Saved data entries
====
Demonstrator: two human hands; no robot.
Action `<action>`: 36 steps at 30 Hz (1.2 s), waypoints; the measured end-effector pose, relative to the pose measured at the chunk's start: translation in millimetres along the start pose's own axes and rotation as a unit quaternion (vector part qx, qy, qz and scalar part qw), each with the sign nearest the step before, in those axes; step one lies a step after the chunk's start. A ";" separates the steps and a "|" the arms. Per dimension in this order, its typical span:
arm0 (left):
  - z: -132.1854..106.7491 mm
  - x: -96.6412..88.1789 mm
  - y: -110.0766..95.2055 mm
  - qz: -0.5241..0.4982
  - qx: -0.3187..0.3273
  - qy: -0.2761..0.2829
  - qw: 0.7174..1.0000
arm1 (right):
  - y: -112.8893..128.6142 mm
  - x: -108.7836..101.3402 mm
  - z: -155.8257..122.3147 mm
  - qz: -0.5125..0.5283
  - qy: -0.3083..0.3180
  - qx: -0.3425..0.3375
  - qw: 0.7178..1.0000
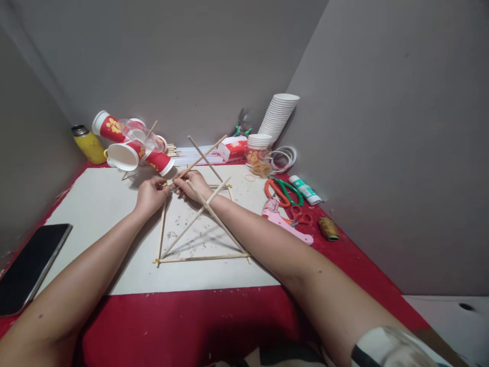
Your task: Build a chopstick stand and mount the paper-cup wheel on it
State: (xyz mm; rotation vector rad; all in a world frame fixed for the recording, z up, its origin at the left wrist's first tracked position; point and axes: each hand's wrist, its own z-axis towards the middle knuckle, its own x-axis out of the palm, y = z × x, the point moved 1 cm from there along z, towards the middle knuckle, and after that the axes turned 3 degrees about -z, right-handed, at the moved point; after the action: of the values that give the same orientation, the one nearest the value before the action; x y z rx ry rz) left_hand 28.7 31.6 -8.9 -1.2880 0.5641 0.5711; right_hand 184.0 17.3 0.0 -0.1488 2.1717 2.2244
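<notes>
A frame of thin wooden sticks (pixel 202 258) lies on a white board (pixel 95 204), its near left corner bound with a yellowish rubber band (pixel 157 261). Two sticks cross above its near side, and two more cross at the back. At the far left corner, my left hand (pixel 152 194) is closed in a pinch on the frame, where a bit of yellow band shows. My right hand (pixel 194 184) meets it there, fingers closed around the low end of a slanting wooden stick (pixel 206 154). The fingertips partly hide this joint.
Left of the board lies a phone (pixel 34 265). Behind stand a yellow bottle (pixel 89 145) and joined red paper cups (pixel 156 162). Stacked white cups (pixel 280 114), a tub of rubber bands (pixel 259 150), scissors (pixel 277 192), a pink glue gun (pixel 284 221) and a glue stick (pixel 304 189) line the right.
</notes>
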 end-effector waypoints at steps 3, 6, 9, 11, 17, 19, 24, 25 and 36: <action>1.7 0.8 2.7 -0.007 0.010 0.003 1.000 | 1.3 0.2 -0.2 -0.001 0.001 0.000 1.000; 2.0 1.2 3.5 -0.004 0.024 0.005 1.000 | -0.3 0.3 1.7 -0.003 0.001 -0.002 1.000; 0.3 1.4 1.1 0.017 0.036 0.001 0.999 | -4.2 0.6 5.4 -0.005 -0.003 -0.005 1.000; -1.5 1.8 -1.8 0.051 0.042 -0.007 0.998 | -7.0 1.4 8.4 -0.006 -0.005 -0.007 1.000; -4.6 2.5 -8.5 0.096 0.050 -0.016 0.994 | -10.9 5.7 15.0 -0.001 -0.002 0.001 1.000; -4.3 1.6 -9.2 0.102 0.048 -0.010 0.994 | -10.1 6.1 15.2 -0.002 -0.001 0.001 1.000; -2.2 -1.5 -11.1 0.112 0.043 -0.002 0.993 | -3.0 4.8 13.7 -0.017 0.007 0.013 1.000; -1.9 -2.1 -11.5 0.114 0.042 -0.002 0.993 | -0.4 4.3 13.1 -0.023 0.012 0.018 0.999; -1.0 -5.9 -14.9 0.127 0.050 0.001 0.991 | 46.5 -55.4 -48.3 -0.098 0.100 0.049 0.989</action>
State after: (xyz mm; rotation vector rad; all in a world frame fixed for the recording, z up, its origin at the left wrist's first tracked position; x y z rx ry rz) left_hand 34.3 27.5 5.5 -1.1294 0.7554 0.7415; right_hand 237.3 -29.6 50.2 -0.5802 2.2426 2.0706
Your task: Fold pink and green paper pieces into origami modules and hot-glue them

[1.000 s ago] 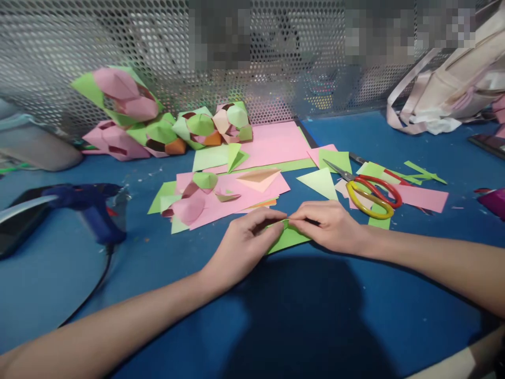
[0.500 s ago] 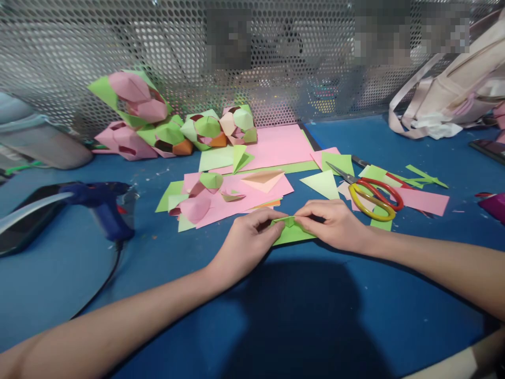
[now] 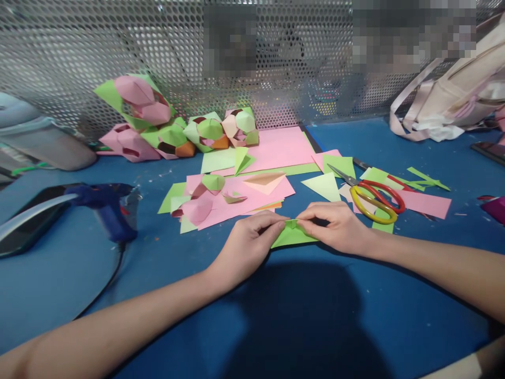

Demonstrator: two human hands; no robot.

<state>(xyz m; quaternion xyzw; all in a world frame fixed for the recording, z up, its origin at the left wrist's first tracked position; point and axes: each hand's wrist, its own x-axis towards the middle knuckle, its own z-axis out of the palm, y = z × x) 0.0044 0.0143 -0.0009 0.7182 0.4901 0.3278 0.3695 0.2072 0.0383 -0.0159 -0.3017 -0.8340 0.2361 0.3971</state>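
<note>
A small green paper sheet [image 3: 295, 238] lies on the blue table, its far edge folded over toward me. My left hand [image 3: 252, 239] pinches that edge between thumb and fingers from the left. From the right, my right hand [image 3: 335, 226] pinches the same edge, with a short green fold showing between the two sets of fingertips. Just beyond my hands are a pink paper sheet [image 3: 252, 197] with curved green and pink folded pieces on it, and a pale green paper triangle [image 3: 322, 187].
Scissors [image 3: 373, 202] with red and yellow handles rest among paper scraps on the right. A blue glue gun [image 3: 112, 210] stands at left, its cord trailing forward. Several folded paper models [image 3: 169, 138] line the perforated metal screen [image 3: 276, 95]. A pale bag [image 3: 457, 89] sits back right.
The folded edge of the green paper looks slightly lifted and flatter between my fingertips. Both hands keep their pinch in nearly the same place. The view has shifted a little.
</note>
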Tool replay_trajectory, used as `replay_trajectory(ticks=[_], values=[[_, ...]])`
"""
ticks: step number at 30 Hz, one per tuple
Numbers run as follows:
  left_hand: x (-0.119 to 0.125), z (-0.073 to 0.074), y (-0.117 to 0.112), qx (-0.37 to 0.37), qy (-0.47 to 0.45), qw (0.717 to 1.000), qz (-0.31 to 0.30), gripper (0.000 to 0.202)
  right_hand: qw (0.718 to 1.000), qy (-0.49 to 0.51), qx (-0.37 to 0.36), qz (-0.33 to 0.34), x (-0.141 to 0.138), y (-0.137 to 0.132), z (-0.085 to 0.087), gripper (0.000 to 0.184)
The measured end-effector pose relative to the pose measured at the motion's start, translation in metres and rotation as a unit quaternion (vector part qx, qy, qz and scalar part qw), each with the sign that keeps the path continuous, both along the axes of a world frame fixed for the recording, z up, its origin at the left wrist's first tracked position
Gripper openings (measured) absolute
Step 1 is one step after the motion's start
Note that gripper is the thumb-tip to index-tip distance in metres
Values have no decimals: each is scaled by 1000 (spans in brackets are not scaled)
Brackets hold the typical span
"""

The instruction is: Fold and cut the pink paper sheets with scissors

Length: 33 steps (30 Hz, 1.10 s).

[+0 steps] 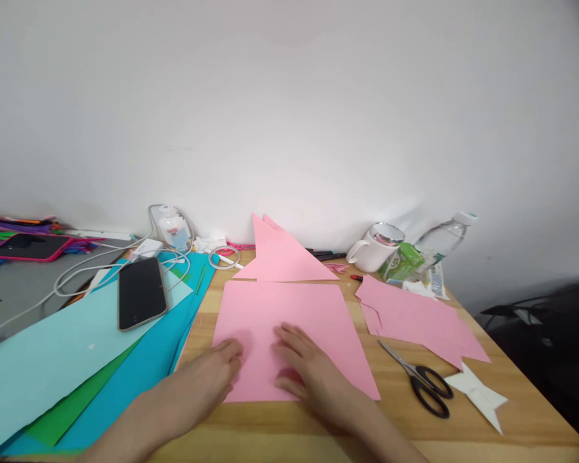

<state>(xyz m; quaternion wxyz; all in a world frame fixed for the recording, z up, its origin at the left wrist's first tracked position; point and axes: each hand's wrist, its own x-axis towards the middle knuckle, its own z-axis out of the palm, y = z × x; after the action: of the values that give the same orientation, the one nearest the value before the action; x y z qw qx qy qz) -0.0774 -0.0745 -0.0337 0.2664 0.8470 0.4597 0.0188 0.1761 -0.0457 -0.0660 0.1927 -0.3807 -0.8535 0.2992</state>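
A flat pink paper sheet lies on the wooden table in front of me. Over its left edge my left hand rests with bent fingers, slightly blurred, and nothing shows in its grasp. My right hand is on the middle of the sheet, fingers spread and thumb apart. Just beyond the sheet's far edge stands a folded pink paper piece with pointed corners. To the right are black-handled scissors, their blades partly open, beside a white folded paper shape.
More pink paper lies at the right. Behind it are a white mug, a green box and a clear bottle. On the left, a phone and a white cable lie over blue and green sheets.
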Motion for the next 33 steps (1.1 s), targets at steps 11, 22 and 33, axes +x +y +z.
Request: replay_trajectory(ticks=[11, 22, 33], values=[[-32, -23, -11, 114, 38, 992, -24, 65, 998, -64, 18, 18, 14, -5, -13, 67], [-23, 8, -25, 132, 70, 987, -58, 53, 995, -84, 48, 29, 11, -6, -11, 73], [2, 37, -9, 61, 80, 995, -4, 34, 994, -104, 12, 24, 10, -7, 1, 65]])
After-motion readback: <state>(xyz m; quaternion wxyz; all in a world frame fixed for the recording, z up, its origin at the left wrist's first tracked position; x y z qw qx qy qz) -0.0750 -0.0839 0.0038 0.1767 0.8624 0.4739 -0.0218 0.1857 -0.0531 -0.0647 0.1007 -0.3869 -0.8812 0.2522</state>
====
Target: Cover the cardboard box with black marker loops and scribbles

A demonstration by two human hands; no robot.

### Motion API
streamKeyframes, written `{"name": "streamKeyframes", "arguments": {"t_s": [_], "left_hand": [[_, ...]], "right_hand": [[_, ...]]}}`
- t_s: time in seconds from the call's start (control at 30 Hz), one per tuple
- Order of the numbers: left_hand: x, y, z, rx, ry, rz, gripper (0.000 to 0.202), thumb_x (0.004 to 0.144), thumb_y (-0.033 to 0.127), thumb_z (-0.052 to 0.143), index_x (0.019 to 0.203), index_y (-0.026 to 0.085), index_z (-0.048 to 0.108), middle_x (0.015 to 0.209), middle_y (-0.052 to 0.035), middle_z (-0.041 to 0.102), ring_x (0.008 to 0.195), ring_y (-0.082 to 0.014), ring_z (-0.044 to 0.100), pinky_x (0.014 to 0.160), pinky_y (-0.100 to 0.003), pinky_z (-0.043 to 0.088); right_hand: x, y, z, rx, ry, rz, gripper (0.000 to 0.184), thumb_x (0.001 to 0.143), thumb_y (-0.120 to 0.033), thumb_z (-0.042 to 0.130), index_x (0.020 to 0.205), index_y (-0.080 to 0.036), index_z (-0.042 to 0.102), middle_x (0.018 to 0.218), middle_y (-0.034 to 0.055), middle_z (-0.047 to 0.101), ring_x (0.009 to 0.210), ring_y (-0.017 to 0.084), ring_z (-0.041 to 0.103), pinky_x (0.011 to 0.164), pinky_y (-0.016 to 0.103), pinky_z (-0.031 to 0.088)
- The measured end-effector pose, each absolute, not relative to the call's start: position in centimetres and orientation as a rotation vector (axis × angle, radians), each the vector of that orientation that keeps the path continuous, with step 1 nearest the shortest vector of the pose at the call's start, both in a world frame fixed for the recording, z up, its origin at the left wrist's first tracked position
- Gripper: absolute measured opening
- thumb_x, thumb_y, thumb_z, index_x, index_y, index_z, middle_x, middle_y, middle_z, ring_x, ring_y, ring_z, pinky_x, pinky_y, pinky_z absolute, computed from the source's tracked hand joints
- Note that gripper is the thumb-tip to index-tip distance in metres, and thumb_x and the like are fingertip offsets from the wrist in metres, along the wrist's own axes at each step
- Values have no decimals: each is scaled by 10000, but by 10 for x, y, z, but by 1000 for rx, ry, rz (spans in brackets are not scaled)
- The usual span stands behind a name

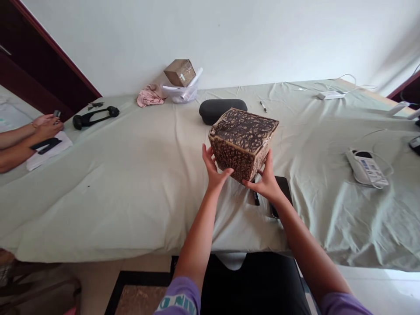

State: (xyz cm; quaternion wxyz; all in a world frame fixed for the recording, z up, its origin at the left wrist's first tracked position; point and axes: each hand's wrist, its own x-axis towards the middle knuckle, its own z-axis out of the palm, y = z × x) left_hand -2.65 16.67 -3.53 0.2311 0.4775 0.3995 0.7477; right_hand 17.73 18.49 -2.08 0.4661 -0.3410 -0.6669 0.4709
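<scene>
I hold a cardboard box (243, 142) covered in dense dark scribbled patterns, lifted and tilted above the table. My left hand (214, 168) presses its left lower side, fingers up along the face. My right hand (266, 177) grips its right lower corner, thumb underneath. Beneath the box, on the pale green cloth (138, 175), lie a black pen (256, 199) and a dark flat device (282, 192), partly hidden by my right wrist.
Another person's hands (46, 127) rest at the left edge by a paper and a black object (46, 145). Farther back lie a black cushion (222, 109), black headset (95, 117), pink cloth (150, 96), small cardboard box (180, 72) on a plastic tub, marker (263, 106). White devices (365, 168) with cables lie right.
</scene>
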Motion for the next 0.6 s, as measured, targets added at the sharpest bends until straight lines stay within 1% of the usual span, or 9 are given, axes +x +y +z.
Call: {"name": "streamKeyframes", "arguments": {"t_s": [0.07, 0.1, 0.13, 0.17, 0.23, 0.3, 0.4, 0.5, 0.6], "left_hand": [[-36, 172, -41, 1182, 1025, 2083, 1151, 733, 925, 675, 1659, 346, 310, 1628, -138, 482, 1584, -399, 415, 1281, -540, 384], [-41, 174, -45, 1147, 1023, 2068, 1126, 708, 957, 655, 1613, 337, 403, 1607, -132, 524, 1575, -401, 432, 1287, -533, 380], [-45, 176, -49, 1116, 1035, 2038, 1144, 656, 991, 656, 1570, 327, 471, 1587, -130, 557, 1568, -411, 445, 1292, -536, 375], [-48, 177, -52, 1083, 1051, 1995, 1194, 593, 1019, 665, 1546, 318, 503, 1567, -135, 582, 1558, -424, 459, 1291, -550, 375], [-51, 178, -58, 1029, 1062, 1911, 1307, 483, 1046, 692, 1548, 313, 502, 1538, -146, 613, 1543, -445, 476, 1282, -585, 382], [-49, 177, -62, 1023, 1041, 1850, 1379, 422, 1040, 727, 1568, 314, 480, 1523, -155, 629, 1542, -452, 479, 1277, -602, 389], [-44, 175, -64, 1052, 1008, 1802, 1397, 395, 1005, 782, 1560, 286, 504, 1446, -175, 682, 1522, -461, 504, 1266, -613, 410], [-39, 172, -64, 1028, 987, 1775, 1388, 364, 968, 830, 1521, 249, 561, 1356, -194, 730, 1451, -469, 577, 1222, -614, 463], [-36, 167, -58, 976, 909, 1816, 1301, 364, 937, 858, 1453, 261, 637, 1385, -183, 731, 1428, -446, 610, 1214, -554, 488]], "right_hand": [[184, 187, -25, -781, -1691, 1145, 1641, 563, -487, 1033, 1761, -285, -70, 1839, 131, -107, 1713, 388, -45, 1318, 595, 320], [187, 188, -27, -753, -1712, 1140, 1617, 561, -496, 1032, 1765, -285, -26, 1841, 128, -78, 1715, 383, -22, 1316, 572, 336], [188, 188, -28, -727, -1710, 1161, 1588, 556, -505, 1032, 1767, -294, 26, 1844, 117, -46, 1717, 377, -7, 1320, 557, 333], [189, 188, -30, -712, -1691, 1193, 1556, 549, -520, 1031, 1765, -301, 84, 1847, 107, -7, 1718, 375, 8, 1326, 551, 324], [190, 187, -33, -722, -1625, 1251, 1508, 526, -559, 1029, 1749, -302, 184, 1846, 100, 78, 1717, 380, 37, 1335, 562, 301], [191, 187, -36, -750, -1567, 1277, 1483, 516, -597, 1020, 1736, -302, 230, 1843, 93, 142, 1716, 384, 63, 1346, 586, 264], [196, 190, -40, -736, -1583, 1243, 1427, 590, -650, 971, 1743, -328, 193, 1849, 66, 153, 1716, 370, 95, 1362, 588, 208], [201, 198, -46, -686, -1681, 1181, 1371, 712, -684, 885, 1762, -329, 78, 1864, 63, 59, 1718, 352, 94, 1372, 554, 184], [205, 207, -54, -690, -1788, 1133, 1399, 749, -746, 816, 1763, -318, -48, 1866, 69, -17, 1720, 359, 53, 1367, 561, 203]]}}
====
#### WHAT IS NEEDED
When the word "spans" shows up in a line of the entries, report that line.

#### WRITTEN SOLUTION
Values have no decimals: each is scaled by 1000 (spans in brackets are not scaled)
- Values have no decimals: each is scaled by 10000, but by 10 for x, y, z, but by 1000 for rx, ry, rz (spans in brackets are not scaled)

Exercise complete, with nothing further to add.